La question mérite d’être traitée, non seulement dans un souci apologétique afin de répondre aux objections qui sont élevées contre la foi, mais afin d’éclairer une question dogmatique qui préoccupe certains. Etre au clair sur cette question est important.
Comme le fait remarquer C.S. Lewis, notre vie de prière en dépend1, non seulement sur le plan pratique, mais aussi parce que notre doctrine de Dieu est concernée.

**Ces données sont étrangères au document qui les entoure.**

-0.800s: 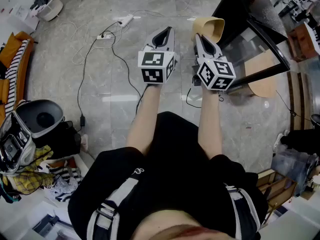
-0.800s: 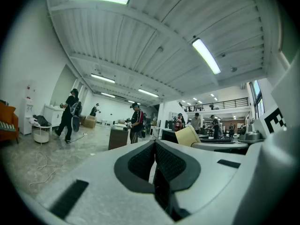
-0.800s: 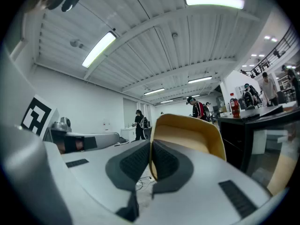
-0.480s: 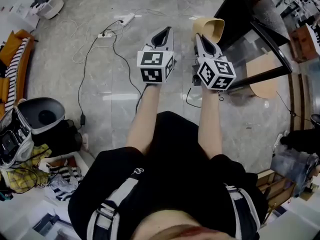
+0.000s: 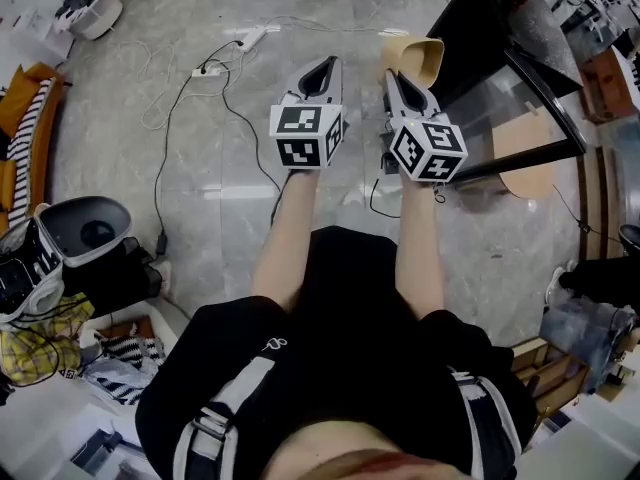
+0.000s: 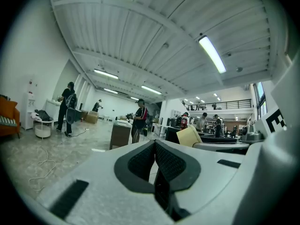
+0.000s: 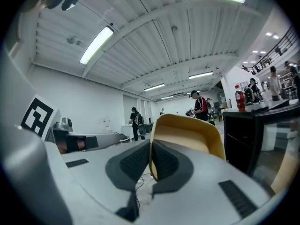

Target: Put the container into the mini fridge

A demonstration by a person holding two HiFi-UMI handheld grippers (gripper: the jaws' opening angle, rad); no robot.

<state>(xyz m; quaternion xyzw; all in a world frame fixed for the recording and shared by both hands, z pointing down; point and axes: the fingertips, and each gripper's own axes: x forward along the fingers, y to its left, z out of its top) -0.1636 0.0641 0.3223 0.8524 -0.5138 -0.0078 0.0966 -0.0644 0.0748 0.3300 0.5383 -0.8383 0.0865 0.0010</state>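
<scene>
A tan paper container (image 5: pixel 416 56) is pinched by its rim in my right gripper (image 5: pixel 392 74), which is shut on it and held out over the floor. In the right gripper view the container (image 7: pixel 188 142) stands up past the closed jaws of the right gripper (image 7: pixel 150 150). The black mini fridge (image 5: pixel 482 20) stands just right of it, its glass door (image 5: pixel 523 110) swung open; the fridge (image 7: pixel 244 134) also fills the right of that view. My left gripper (image 5: pixel 327 65) is level beside the right one. Its jaws are shut with nothing between them, as the left gripper (image 6: pixel 155 146) shows in its own view.
A power strip (image 5: pixel 242 42) and loose cables (image 5: pixel 185 98) trail over the grey marble floor ahead. A grey bin (image 5: pixel 88 232), clothes and an orange sofa (image 5: pixel 20 128) sit at the left. Several people (image 6: pixel 139 118) stand far across the hall.
Both grippers and the container have crept slightly forward, toward the fridge. The things at the left have slid in the frame as the head turned.
</scene>
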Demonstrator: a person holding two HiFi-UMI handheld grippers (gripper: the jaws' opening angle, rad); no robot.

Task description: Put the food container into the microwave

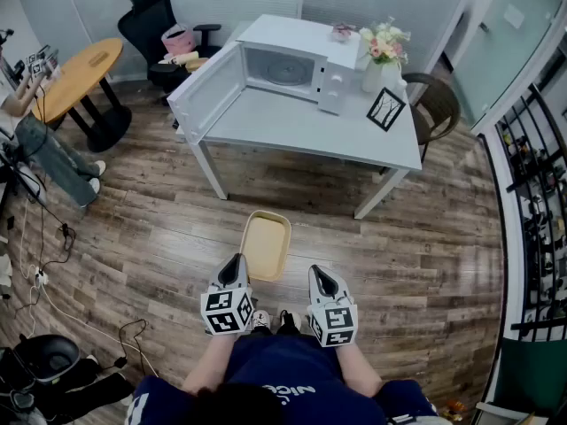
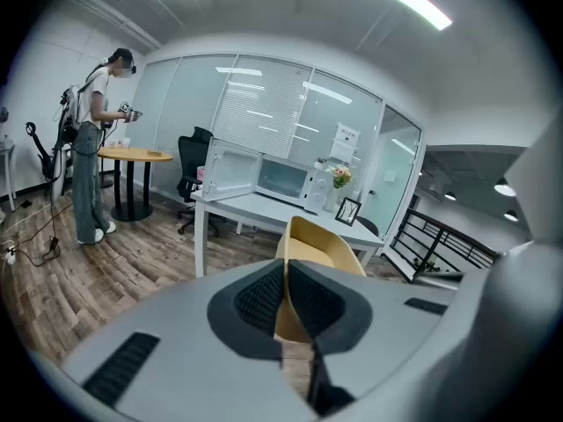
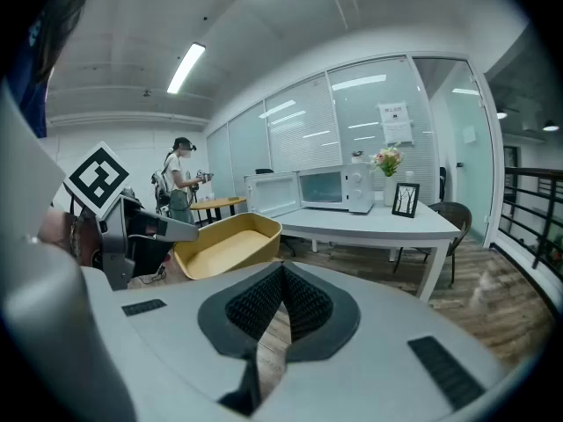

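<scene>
White rectangular table, standing on a wood-plank floor. On top: white microwave, door swung open; just beside it, a white vase of pale flowers; black picture frame, propped upright, apparently showing a branch drawing.

One container, one microwave, two tables, two chairs, two grippers.

White table on wood-plank floor — flower vase and black picture frame at its right end, brown chair just beside that end. Far left: round wooden table, person in jeans standing by it. Black office chair holds a pink bag. Cables on floor at left — black railing at right.
</scene>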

Les deux notions en cause, apparemment contradictoires, sont, d’une part, la nécessité de la prière et, d’autre part, l’omniscience de Dieu. Selon la logique humaine, l’omniscience divine exclurait d’emblée la nécessité de la prière, et la pratique de la prière serait une manière de contester la connaissance parfaite de Dieu. Or, une doctrine orthodoxe implique le respect des deux notions.